As those of you who love me know, I write a column every other week for the Daily Texan. This week I was supposed to have a column, but let's just say there were "creative differences" between me and staff, so I just decided to let them drop it. I guess I'll write about puppies and kitties next time (or at least attack some cool people who don't deserve it).

[Don't worry, I'll write the full story after I'm not liable for shit or whatever.]

So since The Internet is amazing, I get to post it on here instead. Someone I won't name said that I'll probably get more people reading my column on my blog/Facebook than I would if it was printed. I got a good chuckle out of that.

It's not my typical typical typical kind of writing because it's uber-structured for me (and oh, how I hate structure!), and I had to add in some sociology junk to try to assuage people (and cut out some funny shit) but anyways...enjoy.

"Last month I participated in what few other hippies would dare try – Round Up 2009. For those who don’t speak Greek, Round Up is the weekend when all the frats and sororities deem it socially desirable to wear neon colors and fanny packs in an (unofficial) attempt to hook potential members on the Greek scene. The parties are virtually non-stop, with round-the-clock drunkenness in celebration of, well, being Greek.

I am not Greek material. I don’t have the money, the look, or the ability to drink copious amounts of Keystone, and the crowd I run with typically scowls at the Greek culture. I once thought that rushes were simply overwhelmed by what we sociology majors call anomie, a sense of normlessness that hits most freshman when they realize they have no friends in a school of almost 50,000. To combat this loneliness, about 11% of current UT students have pledged, and I once considered myself superior to them because I found social solidarity on my own. But when I started seeing a frat guy this semester, I realized that our relationship would depend on my willingness to try out the Greek life.

I once believed all the typical stereotypes that circulate throughout the non-Greek world. “Frat stars” spend most of their money on cheap beer and pride themselves on how much of it they can drink without puking or passing out.

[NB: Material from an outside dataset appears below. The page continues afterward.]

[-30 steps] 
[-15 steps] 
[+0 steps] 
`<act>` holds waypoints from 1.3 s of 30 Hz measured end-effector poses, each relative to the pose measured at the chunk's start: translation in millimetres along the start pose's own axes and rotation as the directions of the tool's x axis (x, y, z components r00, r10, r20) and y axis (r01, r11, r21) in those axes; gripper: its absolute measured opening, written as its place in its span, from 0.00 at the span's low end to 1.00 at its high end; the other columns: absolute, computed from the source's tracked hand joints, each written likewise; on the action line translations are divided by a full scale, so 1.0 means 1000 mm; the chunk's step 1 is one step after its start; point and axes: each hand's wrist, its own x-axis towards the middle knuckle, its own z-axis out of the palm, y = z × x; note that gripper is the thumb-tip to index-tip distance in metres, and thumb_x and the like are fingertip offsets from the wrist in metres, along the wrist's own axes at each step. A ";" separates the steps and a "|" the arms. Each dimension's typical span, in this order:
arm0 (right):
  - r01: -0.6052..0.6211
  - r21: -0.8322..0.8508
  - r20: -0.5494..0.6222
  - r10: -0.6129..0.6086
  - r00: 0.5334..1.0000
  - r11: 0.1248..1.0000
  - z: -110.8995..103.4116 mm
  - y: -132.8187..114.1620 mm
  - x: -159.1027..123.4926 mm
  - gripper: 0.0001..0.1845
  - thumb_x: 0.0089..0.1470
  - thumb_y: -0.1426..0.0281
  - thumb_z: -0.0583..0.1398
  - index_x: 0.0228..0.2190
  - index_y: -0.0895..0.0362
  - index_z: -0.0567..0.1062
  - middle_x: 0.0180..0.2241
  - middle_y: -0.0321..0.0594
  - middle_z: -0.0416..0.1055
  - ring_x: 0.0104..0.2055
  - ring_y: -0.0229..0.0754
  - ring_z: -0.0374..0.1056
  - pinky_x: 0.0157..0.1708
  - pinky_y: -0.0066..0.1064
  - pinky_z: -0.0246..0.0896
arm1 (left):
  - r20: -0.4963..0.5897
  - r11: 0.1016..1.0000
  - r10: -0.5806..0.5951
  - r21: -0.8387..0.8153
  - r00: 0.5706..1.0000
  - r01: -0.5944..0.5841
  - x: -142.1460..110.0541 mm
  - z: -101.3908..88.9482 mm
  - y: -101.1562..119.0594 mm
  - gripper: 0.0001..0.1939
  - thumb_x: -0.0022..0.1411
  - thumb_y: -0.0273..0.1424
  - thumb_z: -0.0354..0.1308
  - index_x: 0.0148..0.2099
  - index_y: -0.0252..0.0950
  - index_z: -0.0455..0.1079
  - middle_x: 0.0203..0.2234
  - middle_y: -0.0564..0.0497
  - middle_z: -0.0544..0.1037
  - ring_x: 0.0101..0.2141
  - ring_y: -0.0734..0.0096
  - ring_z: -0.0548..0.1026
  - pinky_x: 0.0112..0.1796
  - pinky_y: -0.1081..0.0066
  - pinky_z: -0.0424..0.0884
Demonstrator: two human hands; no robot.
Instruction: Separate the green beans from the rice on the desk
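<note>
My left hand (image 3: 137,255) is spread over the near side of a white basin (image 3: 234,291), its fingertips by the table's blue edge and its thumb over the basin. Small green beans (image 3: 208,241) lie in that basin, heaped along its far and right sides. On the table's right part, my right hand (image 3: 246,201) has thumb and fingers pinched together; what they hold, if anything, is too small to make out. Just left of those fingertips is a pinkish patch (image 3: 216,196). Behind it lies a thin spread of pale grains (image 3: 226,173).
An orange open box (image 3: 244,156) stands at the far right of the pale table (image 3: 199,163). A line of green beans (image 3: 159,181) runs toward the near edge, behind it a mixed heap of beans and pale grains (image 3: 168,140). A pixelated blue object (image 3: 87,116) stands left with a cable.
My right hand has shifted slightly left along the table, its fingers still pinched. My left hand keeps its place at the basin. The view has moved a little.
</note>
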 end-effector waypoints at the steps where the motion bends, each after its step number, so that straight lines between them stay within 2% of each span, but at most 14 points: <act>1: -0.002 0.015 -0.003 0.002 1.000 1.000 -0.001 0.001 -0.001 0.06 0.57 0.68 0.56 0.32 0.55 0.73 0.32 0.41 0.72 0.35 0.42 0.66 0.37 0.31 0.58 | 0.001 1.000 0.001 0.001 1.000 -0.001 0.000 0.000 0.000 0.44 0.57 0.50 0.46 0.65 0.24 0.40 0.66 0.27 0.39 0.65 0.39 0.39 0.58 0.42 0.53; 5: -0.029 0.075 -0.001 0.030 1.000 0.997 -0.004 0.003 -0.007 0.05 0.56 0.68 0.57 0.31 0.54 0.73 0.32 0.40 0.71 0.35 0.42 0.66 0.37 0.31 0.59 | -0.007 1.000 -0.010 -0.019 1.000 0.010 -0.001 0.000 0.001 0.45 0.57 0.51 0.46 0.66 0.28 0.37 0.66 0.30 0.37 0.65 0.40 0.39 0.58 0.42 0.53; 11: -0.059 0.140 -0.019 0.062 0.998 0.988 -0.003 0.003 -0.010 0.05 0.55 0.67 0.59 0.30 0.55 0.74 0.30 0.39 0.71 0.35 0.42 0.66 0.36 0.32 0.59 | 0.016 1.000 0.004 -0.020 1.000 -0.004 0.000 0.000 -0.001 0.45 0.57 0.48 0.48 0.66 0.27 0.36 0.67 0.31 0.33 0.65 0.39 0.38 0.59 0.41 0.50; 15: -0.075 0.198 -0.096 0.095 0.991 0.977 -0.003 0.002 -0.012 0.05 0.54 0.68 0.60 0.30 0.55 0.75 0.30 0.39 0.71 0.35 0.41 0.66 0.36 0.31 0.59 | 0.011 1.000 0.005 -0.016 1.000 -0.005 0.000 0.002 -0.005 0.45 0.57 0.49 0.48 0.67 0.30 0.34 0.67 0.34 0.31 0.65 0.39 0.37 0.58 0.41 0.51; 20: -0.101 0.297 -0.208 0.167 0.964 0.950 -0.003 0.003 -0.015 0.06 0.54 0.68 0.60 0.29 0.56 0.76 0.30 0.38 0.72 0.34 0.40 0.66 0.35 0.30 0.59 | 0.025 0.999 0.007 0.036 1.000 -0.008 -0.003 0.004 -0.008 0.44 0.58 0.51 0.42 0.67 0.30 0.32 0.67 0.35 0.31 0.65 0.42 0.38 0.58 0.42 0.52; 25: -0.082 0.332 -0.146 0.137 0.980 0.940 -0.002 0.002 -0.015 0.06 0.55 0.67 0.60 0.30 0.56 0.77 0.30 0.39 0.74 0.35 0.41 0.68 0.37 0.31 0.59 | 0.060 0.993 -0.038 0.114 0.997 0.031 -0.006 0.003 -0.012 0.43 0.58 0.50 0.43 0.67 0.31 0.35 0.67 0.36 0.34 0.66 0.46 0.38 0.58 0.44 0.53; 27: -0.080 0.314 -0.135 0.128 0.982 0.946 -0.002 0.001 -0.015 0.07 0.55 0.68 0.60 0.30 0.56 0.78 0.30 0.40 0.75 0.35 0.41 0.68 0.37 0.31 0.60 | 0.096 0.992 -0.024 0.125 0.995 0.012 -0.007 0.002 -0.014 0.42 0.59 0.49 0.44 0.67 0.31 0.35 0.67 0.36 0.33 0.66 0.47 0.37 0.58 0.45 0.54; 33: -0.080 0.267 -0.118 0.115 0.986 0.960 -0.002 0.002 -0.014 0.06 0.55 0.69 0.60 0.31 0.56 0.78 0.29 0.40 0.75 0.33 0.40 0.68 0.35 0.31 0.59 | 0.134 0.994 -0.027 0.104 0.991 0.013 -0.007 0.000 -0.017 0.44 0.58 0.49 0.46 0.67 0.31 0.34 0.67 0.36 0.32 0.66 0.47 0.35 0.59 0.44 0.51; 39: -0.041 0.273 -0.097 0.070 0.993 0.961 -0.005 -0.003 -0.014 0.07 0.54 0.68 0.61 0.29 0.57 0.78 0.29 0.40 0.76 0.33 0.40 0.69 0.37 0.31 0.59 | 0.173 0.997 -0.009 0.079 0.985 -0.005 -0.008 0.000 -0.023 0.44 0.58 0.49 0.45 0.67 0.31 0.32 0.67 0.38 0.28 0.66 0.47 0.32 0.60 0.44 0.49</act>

They have an insatiable appetite for sex with as many different sorority girls as possible, and they must pay thousands of dollars in dues to get friends and one night stands.

On the other hand, I’m known as a “goddamn independent” in the Greek world. I am penniless and hopeless, and I lack a “real” social life because I don’t always have parties to go to from Thursdays thru Saturdays. The guys in my circle are feminine, dirty, and culturally pretentious because they wear skinny jeans, grow out their beards, and went to the Clap Your Hands Say Yeah! show. To them, our underlying animosity toward the Greek scene exists only because we are simply incapable of handling it.

Because I believed in the frat stereotype and relished in my own indie branding, the very thought of Round Up terrified me. An entire weekend with a bunch of oddly dressed rich white kids in West Campus? My social failure was certain. I had a horrifying image in my head of me holding an empty Solo cup while awkwardly standing in a corner, watching endless rounds of beer pong, multiple keg stands, and rampant sloppy make-out sessions.

But I surprisingly and unabashedly enjoyed myself at Round Up, even though my Toms were clearly out of place in their sea of Sperrys. Their ceaseless enthusiasm pulled me into their festivities in what I can only describe as a scene of critical mass. The more of them, the harder they partied – the harder they partied, the more I became part of them. I, a proud member of the indie scene, united with the Greeks in an unlikely weekend of carefree celebration.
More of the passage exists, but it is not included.